NB 7.6.0.1 - socket writer faile (24)/file read fa...

X2 · ‎04-07-2014

Hi,

I'm testing backups for two Win32 bit servers and am getting either socket write failed (24) or file read failed (13). This testing is to make sure that the various servers that we have will work with 7.6.0.1 before we upgrade the remaining 2 NBU domains.

Environment:

Master: RHEL5 x64 running NB 7.6.0.1

Media: Win 2008, x64 SP1 NB 7.6.0.1

Clients: 1) Win 2003, x86 and 2) Win 2008 x86

Below is the excerpt from the bpkar log on client (full log attached as zip):

13:50:08.785 [6764.6984] <2> TransporterRemote::write[2](): DBG - | An Exception of type [SocketWriteException] has occured at: |   Module: @(#) $Source: src/ncf/tfi/lib/TransporterRemote.cpp,v $ $Revision: 1.55 $ , Function: TransporterRemote::write[2](), Line: 338 |   Local Address: [::]:0 |   Remote Address: [::]:0 |   OS Error: 10060 (A connection attempt failed because the connected party did not properly respond after a period of time, or established connection failed because connected host has failed to respond.

) |   Expected bytes: 262144 | (../TransporterRemote.cpp:338)

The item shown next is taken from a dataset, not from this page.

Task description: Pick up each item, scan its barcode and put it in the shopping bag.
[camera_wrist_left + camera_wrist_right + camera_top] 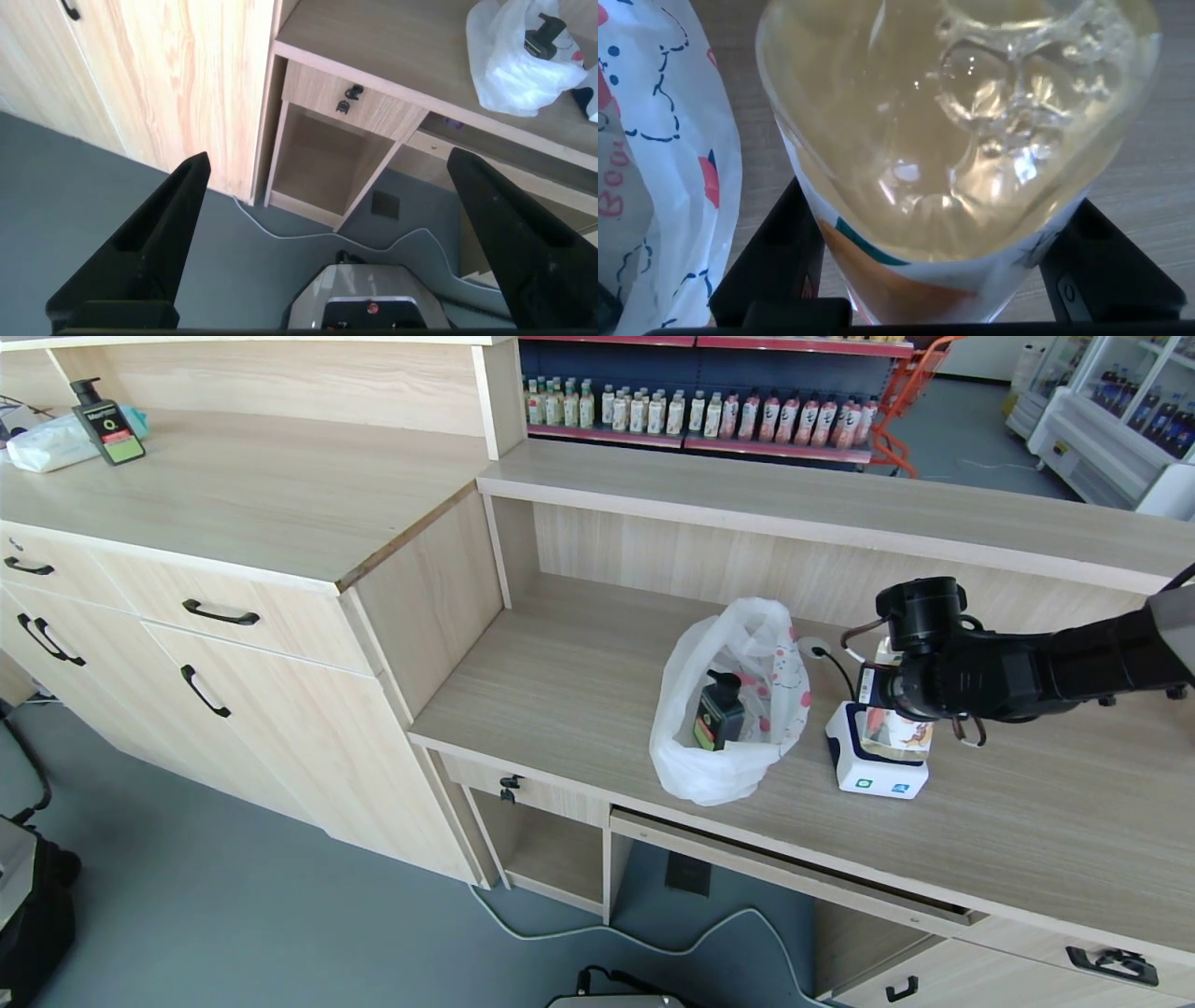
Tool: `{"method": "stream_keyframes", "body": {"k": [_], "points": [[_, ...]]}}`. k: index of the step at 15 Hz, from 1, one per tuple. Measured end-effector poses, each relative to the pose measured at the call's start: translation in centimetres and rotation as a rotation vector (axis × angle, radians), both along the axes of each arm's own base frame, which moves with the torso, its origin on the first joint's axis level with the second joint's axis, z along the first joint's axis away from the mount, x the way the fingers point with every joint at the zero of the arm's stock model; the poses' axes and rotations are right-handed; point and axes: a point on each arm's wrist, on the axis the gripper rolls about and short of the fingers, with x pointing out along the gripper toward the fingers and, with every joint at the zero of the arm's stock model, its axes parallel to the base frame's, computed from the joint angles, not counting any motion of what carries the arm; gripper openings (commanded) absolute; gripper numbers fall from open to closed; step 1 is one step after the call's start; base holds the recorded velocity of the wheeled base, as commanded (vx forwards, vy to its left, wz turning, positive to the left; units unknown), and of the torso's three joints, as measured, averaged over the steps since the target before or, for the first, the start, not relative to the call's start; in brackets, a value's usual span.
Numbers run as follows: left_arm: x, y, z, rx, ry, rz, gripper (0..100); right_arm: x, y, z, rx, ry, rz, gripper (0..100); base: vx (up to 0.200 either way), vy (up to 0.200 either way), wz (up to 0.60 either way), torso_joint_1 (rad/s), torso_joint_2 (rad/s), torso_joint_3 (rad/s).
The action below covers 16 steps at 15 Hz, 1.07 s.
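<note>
Bottle (894, 726) of clear yellowish liquid was clamped in the right pincer (907, 698), directly over the white scanner box (873, 773) on the desk (579, 681). Couldn't tell whether the bottle touched the scanner's top.

- Right arm: came in from the right edge, stretched roughly level above the desk, wrist pointing toward the shopping bag (747, 635).
- Right wrist view: both black fingers (775, 261) pressed against the bottle (962, 140) on its white label with orange and teal print. One end of the bottle faced the camera.
- Shopping bag: white plastic with red and blue print, standing open on the desk just beside the scanner, on the robot's left of it. A dark pump bottle (719, 711) sat inside, upright.
- A black cable (837, 665) ran from the scanner back to a grommet in the desk.
- Left pincer (329, 159): fingers wide apart, holding nothing, hanging low over the grey floor in front of the desk's open cubby (318, 159), well apart from the bag (519, 65).
- Higher counter on the robot's left: another dark pump bottle (107, 425) beside a white packet (49, 444).
</note>
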Motion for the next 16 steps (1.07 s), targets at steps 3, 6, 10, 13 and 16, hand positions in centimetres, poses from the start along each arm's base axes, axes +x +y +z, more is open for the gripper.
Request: {"method": "stream_keyframes", "body": {"k": [3,6,10,13,16], "points": [[0.0,0.0,0.0,0.000,0.000,0.000,100,0.1,0.0,-0.3,-0.009,0.008,-0.009,0,0.000,0.000,0.00,0.000,0.00,0.000],[0.0,0.0,0.0,0.000,0.000,0.000,100,0.2,0.1,-0.6,-0.010,0.011,-0.010,0,0.000,0.000,0.00,0.000,0.00,0.000],[0.0,0.0,0.0,0.000,0.000,0.000,100,0.3,0.0,-0.8,-0.007,0.010,-0.012,0,0.000,0.000,0.00,0.000,0.00,0.000],[0.0,0.0,0.0,0.000,0.000,0.000,100,0.2,0.1,0.1,-0.002,-0.029,0.000,0,0.000,0.000,0.00,0.000,0.00,0.000],[0.0,0.0,0.0,0.000,0.000,0.000,100,-0.4,0.3,3.4,-0.106,-0.162,0.067,0,0.000,0.000,0.00,0.000,0.00,0.000]]}}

13:50:08.821 [6764.6984] <16> tar_tfi::processException:

An Exception of type [SocketWriteException] has occured at:

Module: @(#) $Source: src/ncf/tfi/lib/TransporterRemote.cpp,v $ $Revision: 1.55 $ , Function: TransporterRemote::write[2](), Line: 338

Module: @(#) $Source: src/ncf/tfi/lib/Packer.cpp,v $ $Revision: 1.91 $ , Function: Packer::getBuffer(), Line: 652

Module: tar_tfi::getBuffer, Function: D:\NB\NB_7.6.0.1\src\cl\clientpc\util\tar_tfi.cpp, Line: 311

Local Address: [::]:0

Remote Address: [::]:0

OS Error: 10060 (A connection attempt failed because the connected party did not properly respond after a period of time, or established connection failed because connected host has failed to respond.

)

Expected bytes: 262144

13:50:08.837 [6764.6984] <4> tar_base::V_vTarMsgW: INF - tar message received from tar_backup_tfi::processException
13:50:08.837 [6764.6984] <2> tar_base::V_vTarMsgW: FTL - socket write failed
13:50:08.844 [6764.6984] <16> dtcp_write: TCP - failure: send socket (384) (TCP 10053: Software caused connection abort)
13:50:08.844 [6764.6984] <16> dtcp_write: TCP - failure: attempted to send 26 bytes
13:50:08.844 [6764.6984] <4> tar_backup::backup_done_state: INF - number of file directives not found: 0
13:50:08.844 [6764.6984] <4> tar_backup::backup_done_state: INF -     number of file directives found: 1
13:50:08.844 [6764.6984] <2> tar_base::V_vTarMsgW: INF - Client completed sending data for backup

This has happened before I upgraded the client on both the x86 servers from 7.5.0.5 to the latest one. Error happens after random duration (e.g. 5minutes, 2hrs, etc) But somehow didn't show up last week and I thought that a couple of changes that I had done on the media server might have fixed the issue. Other servers e.g. Win x64 and especially Linux servers have not had this error during my testing i.e. only Win x86 servers are showing this erratic behaviour.

Has anyone seen this earlier? or during the upgrade to 7.6.0.1? Any suggestions will be appreciated.

SymTerry · ‎04-07-2014

Hello,

Are you getting these errors after you upgrade the test clients?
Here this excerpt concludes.